Rationing Halloween Candy
Leftovers, Trick-or-Treat Plunder, Discounted Candy Deals — It Adds Up!
Image provided by Shutterstock
My son, who at the last minute decided to dress up as a sassy nurse, and I — the creepy witch — sat on the porch last night and gave out treats to costumed visitors.
Since we live in a big neighborhood, I was prepared. My cauldron was filled with over 1000 pieces of candy. And it was the good candy — name brand miniatures, not the big bag of mixed hard candies nobody likes. We had chocolate, peanut butter and sugary wafer selections. However, we feared we may have over-purchased. Our town, like many, hosts a trick-or-treat event in the park. Also, this year, probably because it was so warm and light out, the kids did not start ringing our doorbell until nearly 6:30 p.m. Therefore, we began by giving each kid two pieces of candy.
The trick-or-treating continued with slow and steady streams of groups of hyper kids and exhausted parents. By 8 p.m., we realized we could run out of candy. We began giving out only one piece to each visitor. We also began rationing the good stuff. I asked my son which were his favorites, so I could give away the other candy first. Finally, things slowed down. The downtown event ended at 8:30. Our last trick-or-treater stopped by at 8:45. We were down to a handful of miniature candy bars — all of which my son would be happy to keep.
Based on the amount of candy on hand at the beginning of the night and the duration of time we spent giving out two pieces to each child, I guestimate we had about 600 or so trick-or-treaters. Not a bad holiday.

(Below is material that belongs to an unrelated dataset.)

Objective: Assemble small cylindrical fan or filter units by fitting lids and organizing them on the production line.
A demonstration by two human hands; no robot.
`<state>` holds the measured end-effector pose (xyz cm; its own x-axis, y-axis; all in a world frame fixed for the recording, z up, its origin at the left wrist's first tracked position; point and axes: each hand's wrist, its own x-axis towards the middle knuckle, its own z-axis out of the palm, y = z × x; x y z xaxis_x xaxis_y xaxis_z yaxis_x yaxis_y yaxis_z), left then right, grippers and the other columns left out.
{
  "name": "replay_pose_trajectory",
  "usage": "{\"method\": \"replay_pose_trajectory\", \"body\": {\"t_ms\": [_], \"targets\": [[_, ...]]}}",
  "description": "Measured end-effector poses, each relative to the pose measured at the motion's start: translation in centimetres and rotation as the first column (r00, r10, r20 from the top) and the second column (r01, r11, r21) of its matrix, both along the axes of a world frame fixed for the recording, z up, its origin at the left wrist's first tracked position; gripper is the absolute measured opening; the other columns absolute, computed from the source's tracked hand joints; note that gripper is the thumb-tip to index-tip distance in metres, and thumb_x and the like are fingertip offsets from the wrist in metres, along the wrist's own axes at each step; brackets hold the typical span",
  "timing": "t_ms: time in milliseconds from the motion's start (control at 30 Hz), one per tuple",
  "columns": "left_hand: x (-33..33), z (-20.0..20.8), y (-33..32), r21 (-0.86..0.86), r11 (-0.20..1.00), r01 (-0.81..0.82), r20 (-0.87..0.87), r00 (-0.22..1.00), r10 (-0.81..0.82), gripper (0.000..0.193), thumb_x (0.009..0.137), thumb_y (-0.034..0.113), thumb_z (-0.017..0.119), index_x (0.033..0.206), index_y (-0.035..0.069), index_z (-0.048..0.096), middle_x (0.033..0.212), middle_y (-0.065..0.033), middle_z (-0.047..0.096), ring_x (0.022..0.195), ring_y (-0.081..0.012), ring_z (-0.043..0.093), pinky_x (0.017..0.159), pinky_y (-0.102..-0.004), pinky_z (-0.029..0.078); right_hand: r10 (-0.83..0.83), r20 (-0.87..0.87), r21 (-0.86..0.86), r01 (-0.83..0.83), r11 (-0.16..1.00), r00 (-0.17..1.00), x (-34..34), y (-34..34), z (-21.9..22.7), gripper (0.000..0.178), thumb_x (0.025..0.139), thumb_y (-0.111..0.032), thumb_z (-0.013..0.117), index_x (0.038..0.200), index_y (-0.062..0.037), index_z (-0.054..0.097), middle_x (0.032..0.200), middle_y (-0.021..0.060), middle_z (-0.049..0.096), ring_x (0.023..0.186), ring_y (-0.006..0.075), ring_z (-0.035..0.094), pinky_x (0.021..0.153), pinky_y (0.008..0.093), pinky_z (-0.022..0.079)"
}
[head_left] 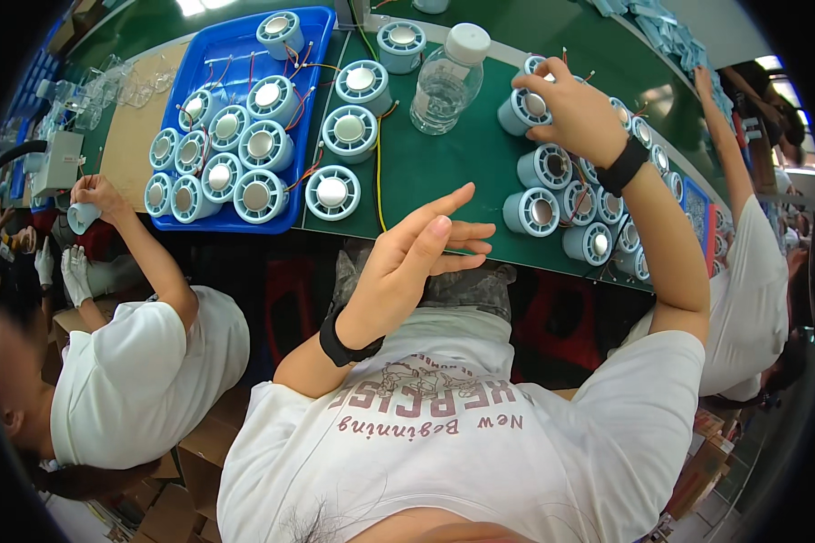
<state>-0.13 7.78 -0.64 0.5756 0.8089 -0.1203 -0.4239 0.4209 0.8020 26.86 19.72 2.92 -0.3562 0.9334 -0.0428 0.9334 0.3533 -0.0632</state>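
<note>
My right hand (578,113) reaches to the right side of the bench, its fingers and thumb closed round a light blue cylindrical motor-like part (519,113) with a silver disc in its slotted end. My left hand (417,242) hovers before my chest near the bench's front edge, fingers stretched and apart, holding nothing. Close by my right hand stand several more such parts, one of them the light blue part (532,213) at the near edge. To the left of my hands a short column includes another light blue part (332,192). Thin red and black wires trail from many of them.
A blue tray (321,54) with several of these parts lies at the left. A clear capped bottle (445,83) stands on the green bench mat (444,167), near a yellow cable (379,172). Co-workers sit on both sides; the left one's hand (100,197) holds a similar part.
</note>
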Motion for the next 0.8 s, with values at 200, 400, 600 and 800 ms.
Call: {"method": "replay_pose_trajectory", "body": {"t_ms": [200,400,600,800], "targets": [[0.1,-1.0,0.7,-0.005,1.0,-0.008,-0.033,0.999,0.008,0.048,0.104,0.029,0.037,0.141,-0.002,0.038,0.121,-0.0225,0.059,0.109,-0.0272,0.06,0.094,-0.0388,0.051,0.062,-0.02,-0.061,-0.063,0.996,0.998,1.4,3.3,1.0,0.056,0.073,-0.018,0.076,0.124,-0.0144,0.055,0.103,0.013,0.061,0.097,0.0303,0.061,0.084,0.0375,0.049],[0.2,-1.2,0.9,0.014,1.0,0.024,-0.043,0.999,-0.023,0.043,0.103,0.023,0.04,0.139,-0.002,0.041,0.121,-0.021,0.059,0.109,-0.0253,0.06,0.094,-0.0382,0.051,0.164,-0.001,0.096,-0.163,0.982,0.987,1.3,14.3,2.2,0.061,0.079,-0.018,0.072,0.135,-0.0177,0.048,0.105,0.0184,0.062,0.097,0.0349,0.06,0.085,0.0407,0.049],[0.2,-1.2,0.9,0.023,0.999,0.041,-0.07,0.997,-0.04,0.04,0.102,0.017,0.042,0.138,-0.002,0.044,0.12,-0.0202,0.06,0.109,-0.0244,0.06,0.095,-0.0376,0.051,0.078,0.131,-0.15,-0.058,0.987,0.988,-0.7,21.9,-1.2,0.081,0.068,-0.009,0.078,0.139,-0.0194,0.042,0.118,0.0206,0.061,0.101,0.0368,0.061,0.088,0.0449,0.051],[-0.5,-1.0,0.7,0.057,0.998,-0.005,-0.104,0.995,0.011,0.04,0.1,0.012,0.045,0.138,-0.001,0.044,0.123,-0.0196,0.059,0.11,-0.0249,0.06,0.094,-0.0376,0.051,0.091,0.048,-0.081,-0.087,0.993,0.995,2.0,20.4,-0.2,0.073,0.065,-0.007,0.078,0.131,-0.0157,0.049,0.114,0.0182,0.063,0.098,0.0349,0.063,0.084,0.042,0.051]]}}
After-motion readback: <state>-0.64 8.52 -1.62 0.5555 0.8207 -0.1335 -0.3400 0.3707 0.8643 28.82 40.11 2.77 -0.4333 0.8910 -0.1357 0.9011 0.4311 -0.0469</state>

And this year, I don't have to worry about an accidental sugar overdose occurrence in our household. A Tampa Bay CBS news affiliate reported on how much Halloween candy it would take to OD on sugar. According to the report, you have a 50/50 chance of passing away if you consume 262 fun-size candy bars at one sitting. Thankfully, we didn't have that many left. But it's good information to keep in your back pocket. The day after Halloween, when the kids are in school and there are buckets of candy sitting around the house while the stores discount Halloween candy by 50 and 75 percent, the exposure risk for fun-size candy bars is at its annual peak.
Ration the candy! Here are some ideas:
1. Put it in the freezer and add two pieces to each child's lunch for the next two months. You won't have to buy or bake lunch desserts until 2017.
2. Save some for holiday baking. Lots of recipes call for crushed candy bits. And if they don't, add them. Crushed candy bits only make holiday recipes more delicious.
3. Re-purpose some of it in holiday stockings. Santa is not too proud to ask for help from the Great Pumpkin.
4. Donate some to local assisted living facilities. They can use it for activity prizes for residents.
5. Box some up and send candy to active duty soldiers who cannot be home for the holidays. Here's a resource to help you get started.
6. Use candy in your parenting negotiations: You can have two pieces when your room is clean; You can have one piece as soon as I've verified your homework is done; Here's an extra piece for walking the dog without being asked.
7. Challenge your kids to use 50 percent of their Halloween candy in an elaborate gingerbread house.